Only a few US states have changed the laws to correct the public
urination and *** offender registration issue. Some states had to spend
hundreds of thousands of dollars for the man power and costs of writing a
new law that separated public urination from indecent exposure. Those
that were already charged using the old law have to hire an attorney and
go to court and request relief from the registry. Most offenders have
trouble finding work so few have the financial means to hire an attorney
and be removed.

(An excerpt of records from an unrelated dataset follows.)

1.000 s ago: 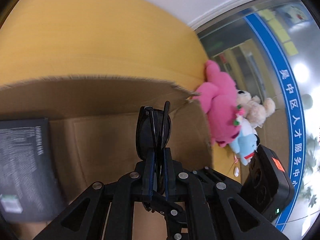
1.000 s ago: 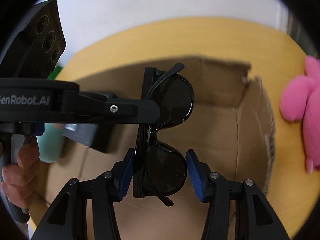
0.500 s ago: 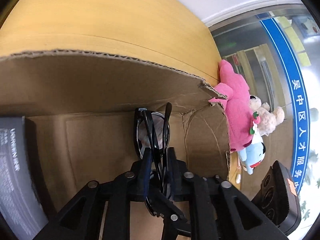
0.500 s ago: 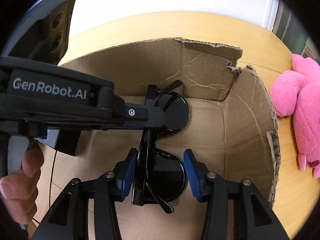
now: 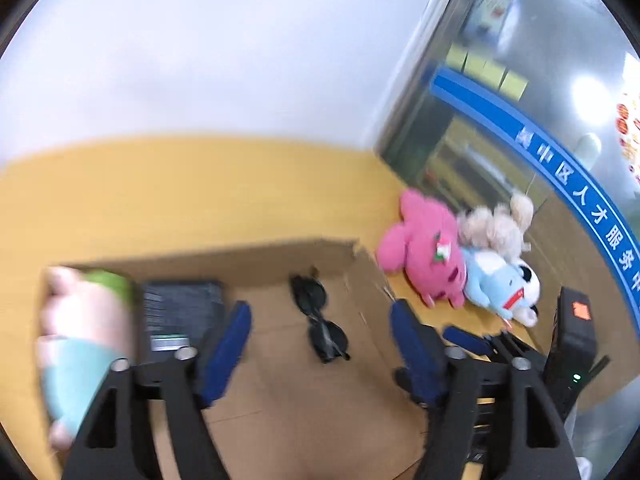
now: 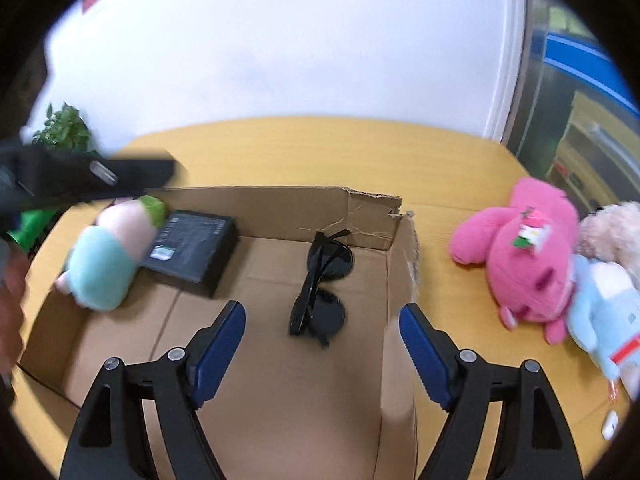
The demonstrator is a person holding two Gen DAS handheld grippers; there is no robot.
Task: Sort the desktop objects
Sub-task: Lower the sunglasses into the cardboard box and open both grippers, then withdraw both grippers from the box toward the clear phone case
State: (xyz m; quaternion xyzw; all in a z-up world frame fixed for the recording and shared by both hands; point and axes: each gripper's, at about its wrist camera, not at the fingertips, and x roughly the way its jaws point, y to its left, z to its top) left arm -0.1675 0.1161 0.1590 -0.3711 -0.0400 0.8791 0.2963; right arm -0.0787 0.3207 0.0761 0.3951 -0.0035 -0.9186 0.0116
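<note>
A yellow wooden bench (image 6: 320,148) is seen against a white wall (image 6: 280,48), glass doors at 2 o'clock. Folded black plastic sunglasses (image 6: 320,290) are laid on the floor of an open brown cardboard box (image 6: 280,208), untouched. The left hand-held gripper (image 5: 320,344) and right hand-held gripper (image 6: 322,346) are held above, jaws opening wide, nothing gripped between them.

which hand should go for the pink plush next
Probably the right. In its own view the pink plush lies just right of the right gripper, outside the cardboard box. Both grippers' jaws are opening and empty; the sunglasses lie boxed.
</note>
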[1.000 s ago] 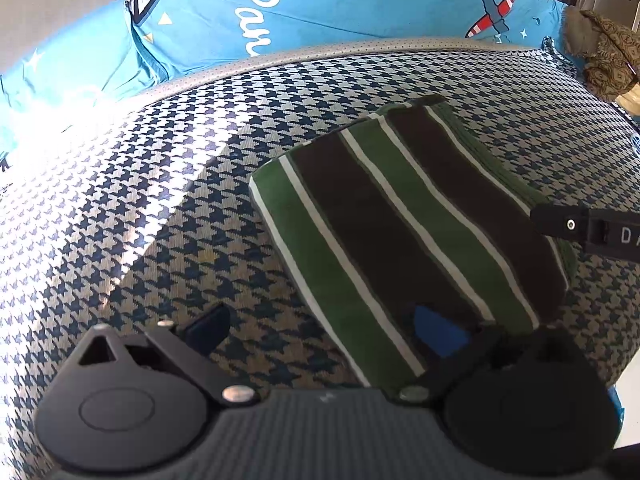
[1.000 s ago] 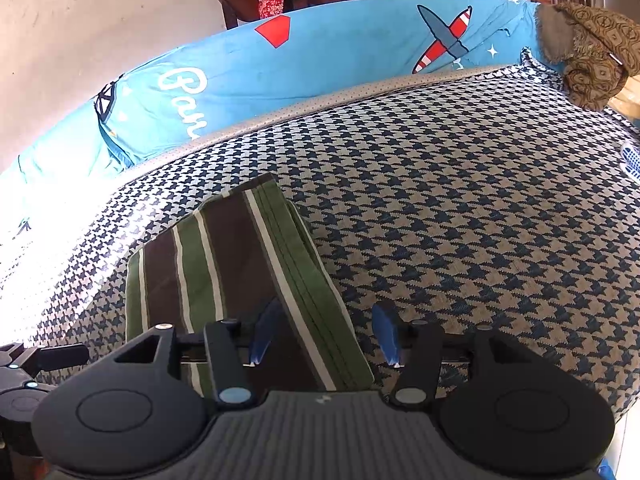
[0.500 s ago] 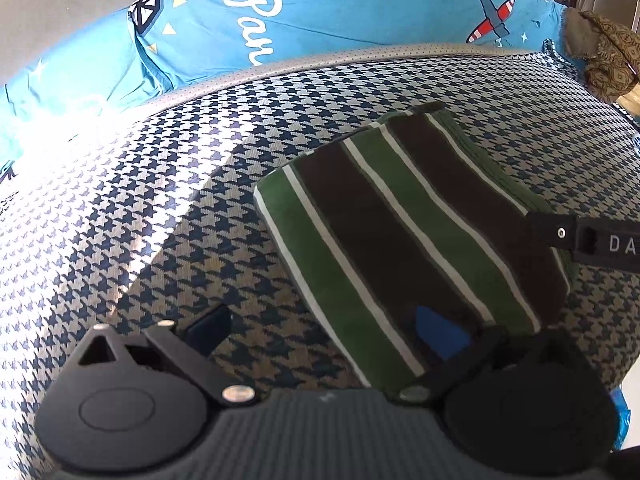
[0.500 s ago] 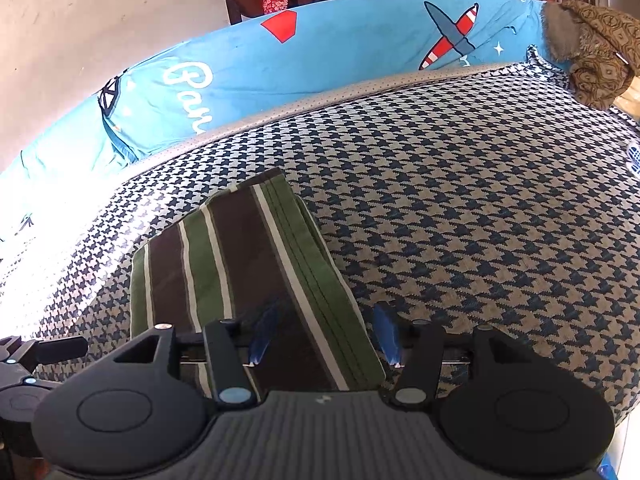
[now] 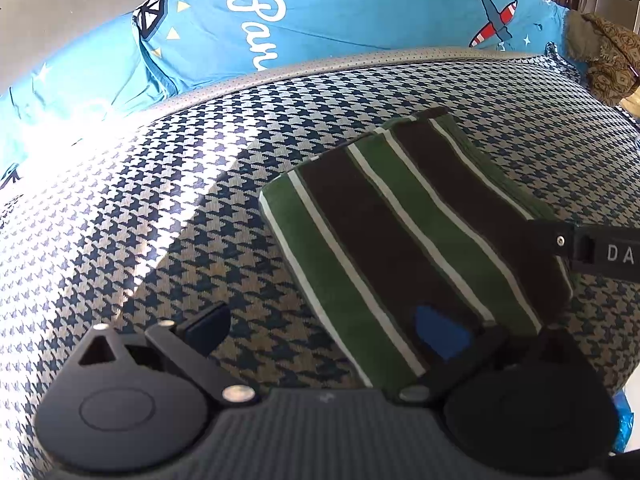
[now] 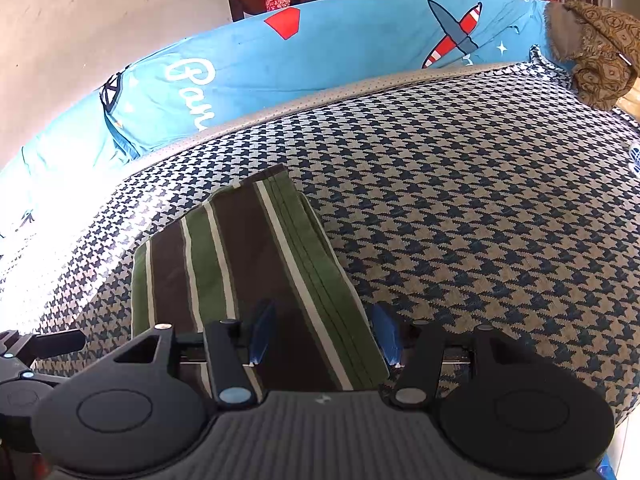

Keep in mind that only a few states have made these
changes but others are beginning to see they have gone too far and that
reform is required in order to make the registry a useful tool again.
Currently with so many small crimes included law enforcement is
stretched too thin to monitor the truly dangerous offenders. This
increases the risk to ******** as the offenders that need to be
monitored are treated the same as those who did little if anything wrong
Currently, only 6 US states require a ***** to be
present for it to be an offense. The others will charge you no matter
what. A few states have taken steps to prevent this from happening but
most have not.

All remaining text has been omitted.